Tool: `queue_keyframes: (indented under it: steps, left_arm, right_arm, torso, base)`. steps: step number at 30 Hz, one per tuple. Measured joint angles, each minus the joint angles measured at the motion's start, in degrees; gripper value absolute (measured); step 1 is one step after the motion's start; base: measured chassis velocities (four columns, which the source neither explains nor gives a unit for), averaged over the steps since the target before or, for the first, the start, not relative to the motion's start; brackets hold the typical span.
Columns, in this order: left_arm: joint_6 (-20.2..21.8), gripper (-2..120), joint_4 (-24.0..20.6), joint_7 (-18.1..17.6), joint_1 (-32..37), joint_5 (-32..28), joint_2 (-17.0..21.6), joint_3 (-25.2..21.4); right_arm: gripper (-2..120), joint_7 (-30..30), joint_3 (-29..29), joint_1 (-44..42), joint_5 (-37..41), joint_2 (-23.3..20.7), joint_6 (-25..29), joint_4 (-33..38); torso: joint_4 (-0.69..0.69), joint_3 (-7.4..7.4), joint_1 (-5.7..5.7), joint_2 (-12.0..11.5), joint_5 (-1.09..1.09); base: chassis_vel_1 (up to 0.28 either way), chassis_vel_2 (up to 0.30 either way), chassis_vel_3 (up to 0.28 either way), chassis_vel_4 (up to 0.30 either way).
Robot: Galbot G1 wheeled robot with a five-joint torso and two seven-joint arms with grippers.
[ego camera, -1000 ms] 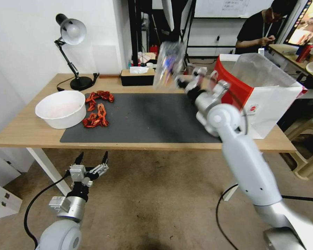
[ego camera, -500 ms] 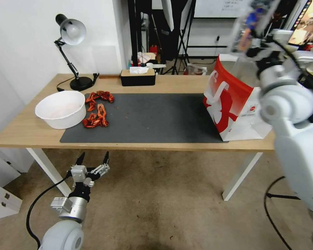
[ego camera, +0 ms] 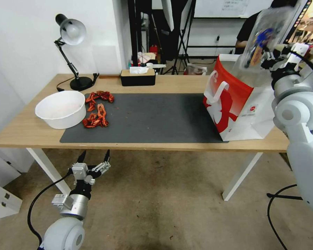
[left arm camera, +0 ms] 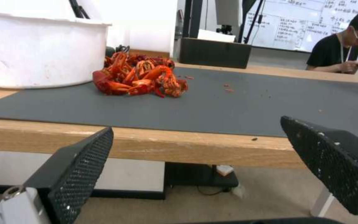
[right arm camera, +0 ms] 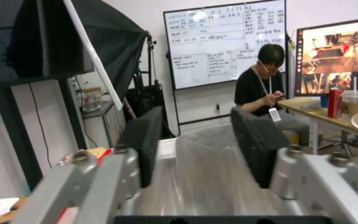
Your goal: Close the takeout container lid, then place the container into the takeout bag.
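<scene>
The lid-closing part looks done, judging by the two halves lying together; the step in hand is the carry to the bag. The right hand [ego camera: 267,57] grips the small clear plastic clamshell takeout container with dark blue berries [ego camera: 262,38], its black pads pressed against the clear plastic on both sides in the right wrist view [right arm camera: 204,161]. In the head view the container is held up in the air, tilted on edge, at about 1 o'clock, just above the open mouth of the large boxy red-and-white paper takeout bag [ego camera: 240,104], which stands at the 3 o'clock end of the wooden desk [ego camera: 24,133].

The next move calls for lowering the box straight into the opening, clear of the white flat handles and the clear liner, and letting go only once it is well inside.

The left hand [ego camera: 94,162] hangs open and idle below the desk's front edge, at about 7 o'clock.
</scene>
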Motion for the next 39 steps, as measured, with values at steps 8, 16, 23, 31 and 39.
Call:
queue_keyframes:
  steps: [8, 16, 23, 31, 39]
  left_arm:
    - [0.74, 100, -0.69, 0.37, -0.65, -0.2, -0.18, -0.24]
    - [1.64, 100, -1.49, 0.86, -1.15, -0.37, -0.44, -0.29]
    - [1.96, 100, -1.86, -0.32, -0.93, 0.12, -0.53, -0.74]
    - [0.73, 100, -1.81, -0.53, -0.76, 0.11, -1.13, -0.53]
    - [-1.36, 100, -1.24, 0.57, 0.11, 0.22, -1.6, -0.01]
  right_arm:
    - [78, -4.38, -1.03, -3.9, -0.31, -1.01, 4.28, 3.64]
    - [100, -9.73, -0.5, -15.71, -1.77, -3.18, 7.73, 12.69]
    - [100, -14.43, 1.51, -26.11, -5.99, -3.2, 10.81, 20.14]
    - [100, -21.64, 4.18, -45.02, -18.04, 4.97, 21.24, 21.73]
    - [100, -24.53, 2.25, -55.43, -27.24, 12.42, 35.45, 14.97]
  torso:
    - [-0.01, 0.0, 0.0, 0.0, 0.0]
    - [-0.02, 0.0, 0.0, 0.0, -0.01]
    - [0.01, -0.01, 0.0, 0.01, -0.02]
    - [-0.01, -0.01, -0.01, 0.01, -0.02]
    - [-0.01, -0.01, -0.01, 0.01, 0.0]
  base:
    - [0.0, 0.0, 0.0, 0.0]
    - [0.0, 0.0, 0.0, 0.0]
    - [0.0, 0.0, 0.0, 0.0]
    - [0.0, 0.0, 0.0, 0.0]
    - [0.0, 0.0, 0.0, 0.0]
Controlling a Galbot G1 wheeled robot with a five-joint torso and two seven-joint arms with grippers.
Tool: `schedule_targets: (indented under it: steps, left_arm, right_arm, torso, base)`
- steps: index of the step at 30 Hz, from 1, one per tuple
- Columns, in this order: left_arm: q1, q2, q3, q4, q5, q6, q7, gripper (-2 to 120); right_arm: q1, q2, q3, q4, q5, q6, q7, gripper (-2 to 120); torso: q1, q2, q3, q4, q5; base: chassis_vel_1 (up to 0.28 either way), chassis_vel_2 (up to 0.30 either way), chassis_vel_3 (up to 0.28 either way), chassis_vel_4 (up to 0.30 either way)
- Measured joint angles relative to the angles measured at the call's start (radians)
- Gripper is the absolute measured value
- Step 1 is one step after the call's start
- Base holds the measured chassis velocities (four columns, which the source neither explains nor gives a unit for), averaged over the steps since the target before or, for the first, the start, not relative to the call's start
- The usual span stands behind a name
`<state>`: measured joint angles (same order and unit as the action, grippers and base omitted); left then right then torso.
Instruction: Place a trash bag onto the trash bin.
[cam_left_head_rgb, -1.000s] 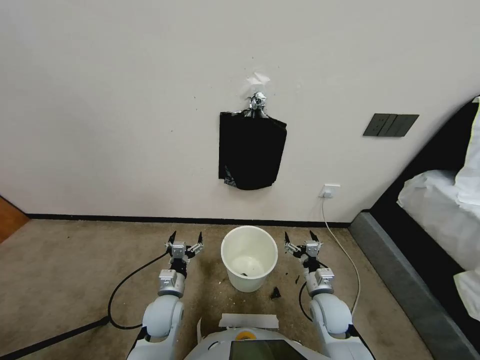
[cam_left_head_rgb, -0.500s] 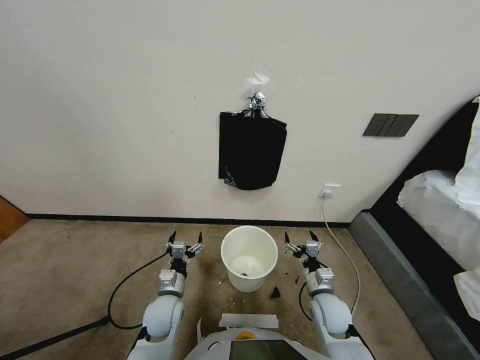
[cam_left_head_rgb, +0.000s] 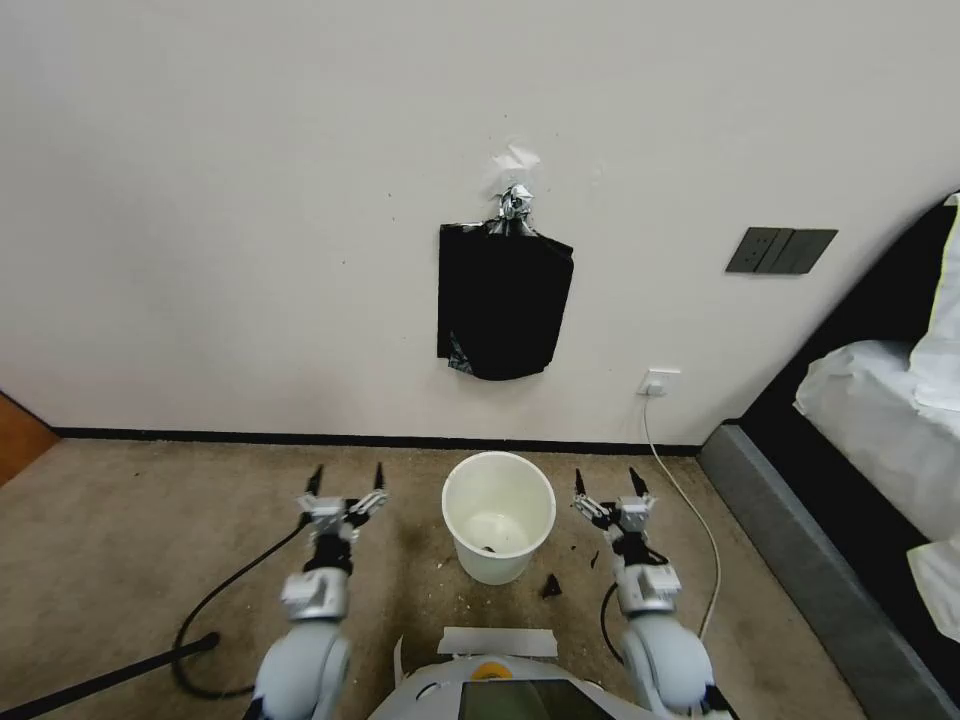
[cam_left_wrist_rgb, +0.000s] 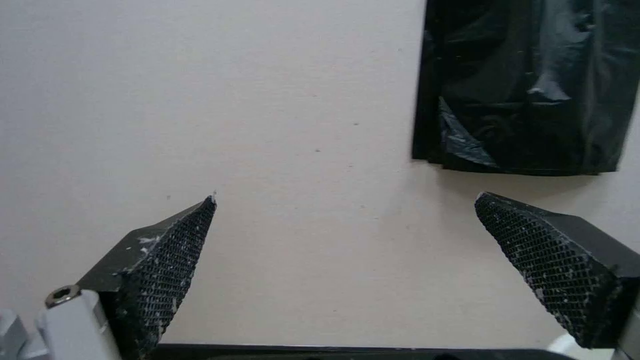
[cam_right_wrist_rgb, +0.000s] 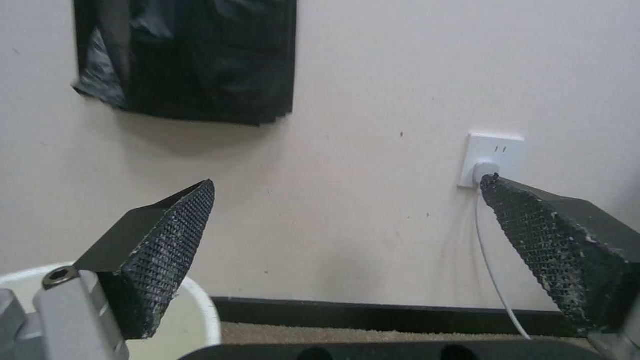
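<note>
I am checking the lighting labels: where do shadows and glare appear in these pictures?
Head view: even light; the silver clip on the bundle of black bags glints. Left wrist view: pale glare streaks on the bundle's plastic, beyond the open left gripper. Right wrist view: a soft shadow on the wall under the bundle, beyond the open right gripper.

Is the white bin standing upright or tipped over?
Upright: the trash bin stands on the carpet with its open mouth facing up, between the two claws.
</note>
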<state>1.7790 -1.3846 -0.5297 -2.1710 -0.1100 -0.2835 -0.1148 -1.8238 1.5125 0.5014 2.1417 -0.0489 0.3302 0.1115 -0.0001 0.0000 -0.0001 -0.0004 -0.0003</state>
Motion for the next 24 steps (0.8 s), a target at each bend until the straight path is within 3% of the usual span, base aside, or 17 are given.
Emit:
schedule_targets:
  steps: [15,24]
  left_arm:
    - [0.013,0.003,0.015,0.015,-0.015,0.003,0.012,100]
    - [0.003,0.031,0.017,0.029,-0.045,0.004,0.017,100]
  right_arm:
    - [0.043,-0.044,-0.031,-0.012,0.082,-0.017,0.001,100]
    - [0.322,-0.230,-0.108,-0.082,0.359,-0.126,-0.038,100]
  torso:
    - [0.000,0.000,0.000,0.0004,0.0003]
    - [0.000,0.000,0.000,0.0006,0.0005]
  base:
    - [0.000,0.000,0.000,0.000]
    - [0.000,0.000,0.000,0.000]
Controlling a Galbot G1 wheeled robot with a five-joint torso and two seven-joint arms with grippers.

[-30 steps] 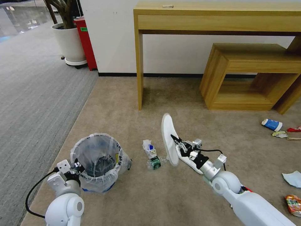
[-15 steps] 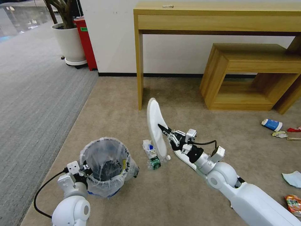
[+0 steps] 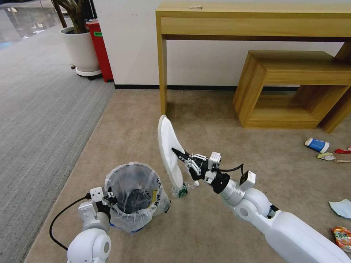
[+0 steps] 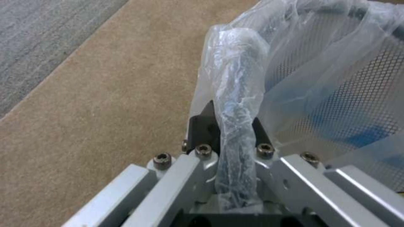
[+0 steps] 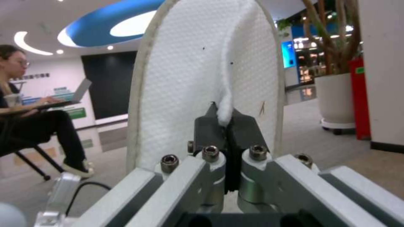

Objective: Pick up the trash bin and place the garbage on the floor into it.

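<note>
In the head view we find the right hand (image 3: 181, 157) pinching a white slipper (image 3: 169, 151) by a fold of its fabric and holding it clear of the floor, its long axis near upright with the toe uppermost. The trash bin (image 3: 135, 197) lies to the robot's left of the slipper and lower, its lined mouth open upward; the left hand (image 3: 109, 199) grips its rim on the near left side. We judge the coming move to turn on carrying the slipper leftward and tipping it into that mouth. A clear bottle with a green label (image 3: 181, 189) lies on the beige carpet (image 3: 204, 226) just beside the bin; a blue-white cup (image 3: 317, 145), a pale blue mask (image 3: 342, 207) and a red-white packet (image 3: 342, 238) lie well apart to the right. In the left wrist view, the pads are pressed together on the bag-covered rim (image 4: 238, 104). In the right wrist view, the fingers (image 5: 210, 129) are clamped on the slipper's ridge.
</note>
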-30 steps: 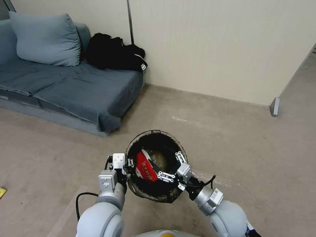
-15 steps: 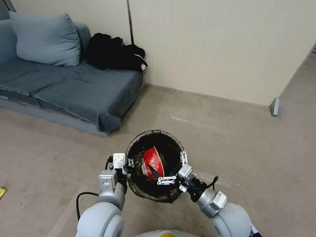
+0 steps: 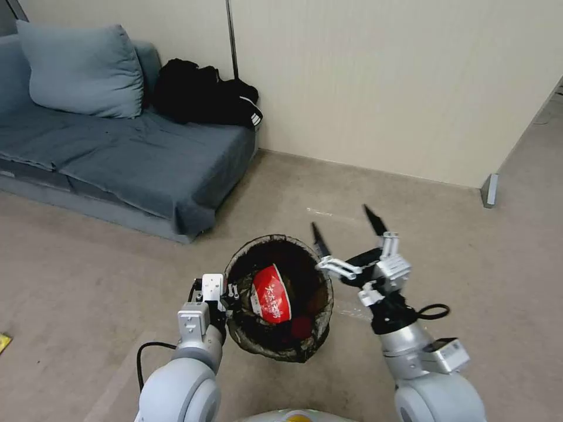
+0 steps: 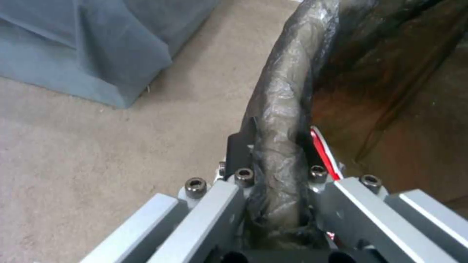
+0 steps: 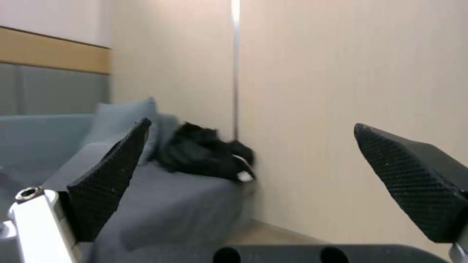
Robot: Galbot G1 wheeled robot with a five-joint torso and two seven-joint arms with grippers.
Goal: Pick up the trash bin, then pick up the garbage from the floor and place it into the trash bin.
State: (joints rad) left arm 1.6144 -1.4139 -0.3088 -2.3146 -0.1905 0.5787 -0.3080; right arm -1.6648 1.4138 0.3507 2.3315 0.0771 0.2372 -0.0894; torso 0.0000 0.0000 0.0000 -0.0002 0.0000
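Observation:
The trash bin (image 3: 280, 346) with its dark liner hangs above the floor, held at its rim (image 4: 283, 109) by my left gripper (image 3: 229, 293), which is shut on it. Inside lies a crushed red-and-white paper cup (image 3: 271, 294), and a sliver of that cup (image 4: 321, 149) shows beside the left fingers. My right gripper (image 3: 346, 231) is open, raised to the right of the bin and above its rim, pointing toward the wall. Its black fingertips (image 5: 112, 175) stand wide apart with nothing between them.
A blue-grey sofa (image 3: 117, 158) with a cushion (image 3: 82, 67) and black clothing (image 3: 202, 94) stands at the back left. The beige wall (image 3: 381, 88) runs behind. A yellow scrap (image 3: 3, 341) lies on the floor at the far left edge.
My right gripper has let go of the red-and-white cup, which now lies in the bin. It has lifted out of the bin and swung right and up, fingers open.

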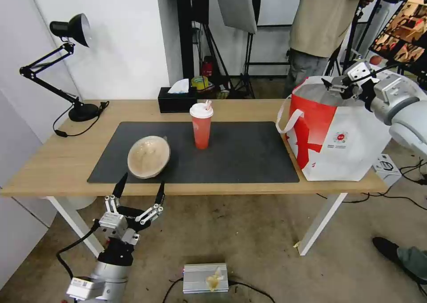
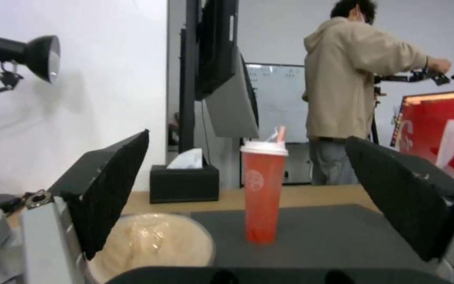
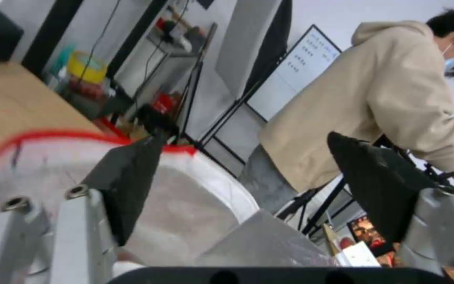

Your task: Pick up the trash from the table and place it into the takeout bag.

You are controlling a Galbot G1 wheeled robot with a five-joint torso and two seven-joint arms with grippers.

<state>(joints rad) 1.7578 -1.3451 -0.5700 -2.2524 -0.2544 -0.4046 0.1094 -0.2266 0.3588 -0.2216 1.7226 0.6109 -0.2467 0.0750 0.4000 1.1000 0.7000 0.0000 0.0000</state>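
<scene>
Item one, the long light-wood table (image 1: 53, 160) with white legs, carrying a large dark grey rectangular mat (image 1: 240, 154). On the mat's left part we record a shallow tan bowl (image 1: 148, 156), tilted, its pale inside facing the near edge; at mid-mat, standing upright and well apart from the bowl, a red drink cup (image 1: 201, 126) with a white lid and a straw. At the table's right end stands the large boxy white-and-red takeout bag (image 1: 338, 138) with silver foil lining, white strap handles and a small round red logo, its mouth open upward. At the far edge we note a black tissue box (image 1: 177, 100) with a white tissue showing, and at the far left a black articulated desk lamp (image 1: 66, 62). Our left gripper (image 1: 139, 189) hangs in front of the table's near edge, just below the tan bowl, fingers spread wide and holding nothing. Our right gripper (image 1: 334, 84) sits over the bag's open top at its far rim, fingers likewise spread and empty; beneath it the foil lining is visible.
</scene>
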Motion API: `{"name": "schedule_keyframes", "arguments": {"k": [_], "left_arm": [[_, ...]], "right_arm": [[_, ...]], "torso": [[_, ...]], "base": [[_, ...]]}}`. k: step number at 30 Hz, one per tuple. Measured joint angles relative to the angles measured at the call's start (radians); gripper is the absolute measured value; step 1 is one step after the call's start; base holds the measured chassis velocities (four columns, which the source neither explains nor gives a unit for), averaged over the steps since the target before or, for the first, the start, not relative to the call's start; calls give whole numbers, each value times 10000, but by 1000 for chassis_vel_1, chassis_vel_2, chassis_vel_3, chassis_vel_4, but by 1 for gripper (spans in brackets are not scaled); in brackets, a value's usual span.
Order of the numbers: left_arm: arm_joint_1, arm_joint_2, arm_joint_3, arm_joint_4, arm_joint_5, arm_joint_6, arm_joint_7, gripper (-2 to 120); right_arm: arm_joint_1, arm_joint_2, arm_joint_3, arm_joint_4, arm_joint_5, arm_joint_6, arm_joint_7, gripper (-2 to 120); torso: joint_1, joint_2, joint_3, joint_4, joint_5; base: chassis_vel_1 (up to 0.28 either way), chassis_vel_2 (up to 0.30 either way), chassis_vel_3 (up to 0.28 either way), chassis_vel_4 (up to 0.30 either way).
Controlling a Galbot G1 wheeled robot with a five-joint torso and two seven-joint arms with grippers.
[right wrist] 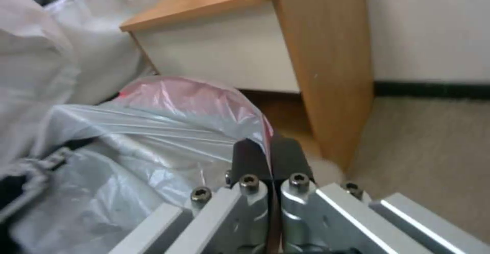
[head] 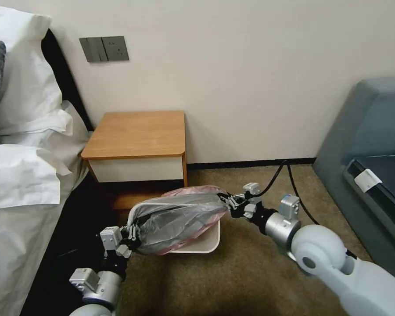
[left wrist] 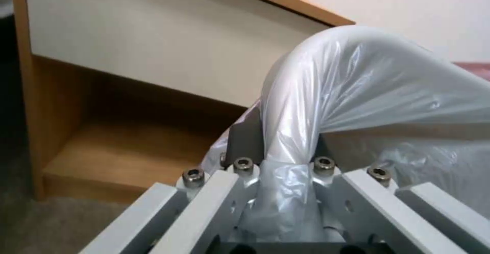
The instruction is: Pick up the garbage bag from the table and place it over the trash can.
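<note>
The garbage bag [head: 180, 221] hangs stretched over the trash can [head: 206, 243], just in front of the bench [head: 138, 134]. Its long axis runs across the can's mouth from the left hand [head: 134, 237] to the right hand [head: 228, 204]. Both hands are clamped tight on opposite edges of the plastic. To do this well, I'd say keep the mouth spread wide and level, then lower both edges evenly past the rim.
</note>
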Motion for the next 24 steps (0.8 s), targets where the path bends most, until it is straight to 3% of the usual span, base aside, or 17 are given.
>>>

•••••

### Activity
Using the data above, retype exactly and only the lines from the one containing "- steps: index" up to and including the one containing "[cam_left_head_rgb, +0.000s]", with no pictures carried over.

### Response for this exercise
- steps: index of the step at 30 Hz, from 1, one per tuple
- Columns, in this order: left_arm: q1, q2, q3, q4, q5, q6, q7, gripper (-2 to 120); right_arm: q1, q2, q3, q4, q5, q6, q7, gripper (-2 to 120); torso: q1, q2, q3, q4, q5; base: chassis_vel_1 (up to 0.28 either way), chassis_vel_2 (up to 0.30 either way), chassis_vel_3 (up to 0.28 either way), chassis_vel_4 (up to 0.30 either way)
- Measured joint angles relative to the angles measured at the call's start (radians)
- Gripper is the absolute measured value
- Step 1 is one step after the call's start
- Base holds the measured chassis velocities (four columns, which the source neither explains nor gives a unit for), averaged over the steps since the target before or, for the first, the start, not relative to the call's start
- The usual span stands behind a name
`<state>`: measured joint angles (same order and unit as the action, grippers and base omitted); left then right then torso.
Instruction: Place a trash bag onto the trash bin.
[cam_left_head_rgb, -1.000s] 
[cam_left_head_rgb, -0.500s] 
[cam_left_head_rgb, +0.000s] 

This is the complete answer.